** TASK REQUIREMENTS **
An exact restatement of the data below, with the pictures removed, is the required answer.
Start of AVAILABLE DATA
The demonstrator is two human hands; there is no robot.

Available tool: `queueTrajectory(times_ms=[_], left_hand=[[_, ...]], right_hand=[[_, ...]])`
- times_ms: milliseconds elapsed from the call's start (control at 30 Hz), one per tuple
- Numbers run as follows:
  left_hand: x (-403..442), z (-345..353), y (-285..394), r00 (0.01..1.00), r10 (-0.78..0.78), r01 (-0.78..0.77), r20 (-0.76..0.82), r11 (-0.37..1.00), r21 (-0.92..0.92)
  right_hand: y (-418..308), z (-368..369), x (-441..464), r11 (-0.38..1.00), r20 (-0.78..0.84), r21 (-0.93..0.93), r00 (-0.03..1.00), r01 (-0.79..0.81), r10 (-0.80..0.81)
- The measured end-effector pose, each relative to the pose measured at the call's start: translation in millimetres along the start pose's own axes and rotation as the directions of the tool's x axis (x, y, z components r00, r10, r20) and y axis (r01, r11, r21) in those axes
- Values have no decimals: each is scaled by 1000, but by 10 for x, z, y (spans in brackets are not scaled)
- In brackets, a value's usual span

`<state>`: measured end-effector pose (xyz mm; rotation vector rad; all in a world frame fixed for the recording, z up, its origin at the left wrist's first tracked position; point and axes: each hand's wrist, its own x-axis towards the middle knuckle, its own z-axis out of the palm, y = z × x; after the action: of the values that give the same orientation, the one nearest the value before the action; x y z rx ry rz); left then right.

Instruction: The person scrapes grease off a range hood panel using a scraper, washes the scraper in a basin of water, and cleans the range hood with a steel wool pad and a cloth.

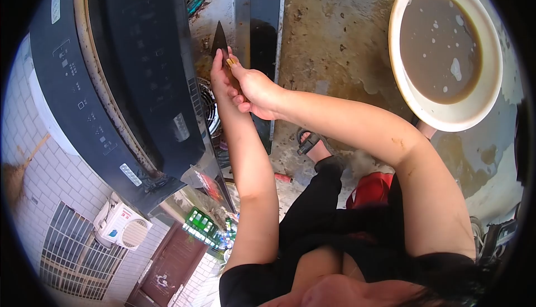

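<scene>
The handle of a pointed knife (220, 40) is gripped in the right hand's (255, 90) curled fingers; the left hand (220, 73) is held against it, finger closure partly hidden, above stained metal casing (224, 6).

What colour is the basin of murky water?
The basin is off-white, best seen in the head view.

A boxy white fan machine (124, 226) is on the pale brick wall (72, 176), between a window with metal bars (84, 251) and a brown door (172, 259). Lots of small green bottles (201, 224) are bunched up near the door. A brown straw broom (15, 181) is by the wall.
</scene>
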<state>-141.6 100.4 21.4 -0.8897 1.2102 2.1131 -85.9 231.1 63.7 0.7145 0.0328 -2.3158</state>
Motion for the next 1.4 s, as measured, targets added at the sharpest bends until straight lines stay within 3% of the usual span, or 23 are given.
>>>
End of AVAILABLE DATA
** RESPONSE BOX **
The demonstrator is two human hands; there is no robot.

Available tool: `queueTrajectory(times_ms=[_], left_hand=[[_, ...]], right_hand=[[_, ...]])`
- times_ms: milliseconds elapsed from the call's start (control at 30 Hz), one per tuple
- Numbers run as follows:
  left_hand: x (-403..442), z (-345..353), y (-285..394), r00 (0.01..1.00), r10 (-0.78..0.78), r01 (-0.78..0.77), r20 (-0.76..0.82), r11 (-0.37..1.00), r21 (-0.92..0.92)
  right_hand: y (-418..308), z (-368..369), x (-441..464), r11 (-0.38..1.00), r20 (-0.78..0.84), r21 (-0.93..0.93), r00 (-0.03..1.00), r01 (-0.79..0.81), r10 (-0.80..0.81)
- The measured end-effector pose, each relative to the pose measured at the call's start: translation in millimetres along the start pose's own axes and rotation as the directions of the tool's x axis (x, y, z components r00, r10, r20) and y axis (r01, r11, r21) in those axes
- Values have no decimals: each is scaled by 1000, but by 10 for x, z, y (spans in brackets are not scaled)
- In brackets, a value's usual span

`<state>`: measured end-effector pose (xyz mm; rotation vector rad; all in a world frame fixed for the recording, z up, its origin at the left wrist's first tracked position; point and axes: each hand's wrist, its own x-axis towards the middle knuckle, its own z-axis out of the palm, y = z × x; after the action: of the values that give the same orientation, the one nearest the value before the action; x y z rx ry rz); left then right.

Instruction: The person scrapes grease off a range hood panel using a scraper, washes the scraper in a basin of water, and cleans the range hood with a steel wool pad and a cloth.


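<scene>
The handle of a pointed knife (220, 40) is gripped in the right hand's (255, 90) curled fingers; the left hand (220, 73) is held against it, finger closure partly hidden, above stained metal casing (224, 6).

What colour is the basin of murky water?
The basin is off-white, best seen in the head view.

A boxy white fan machine (124, 226) is on the pale brick wall (72, 176), between a window with metal bars (84, 251) and a brown door (172, 259). Lots of small green bottles (201, 224) are bunched up near the door. A brown straw broom (15, 181) is by the wall.
</scene>
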<state>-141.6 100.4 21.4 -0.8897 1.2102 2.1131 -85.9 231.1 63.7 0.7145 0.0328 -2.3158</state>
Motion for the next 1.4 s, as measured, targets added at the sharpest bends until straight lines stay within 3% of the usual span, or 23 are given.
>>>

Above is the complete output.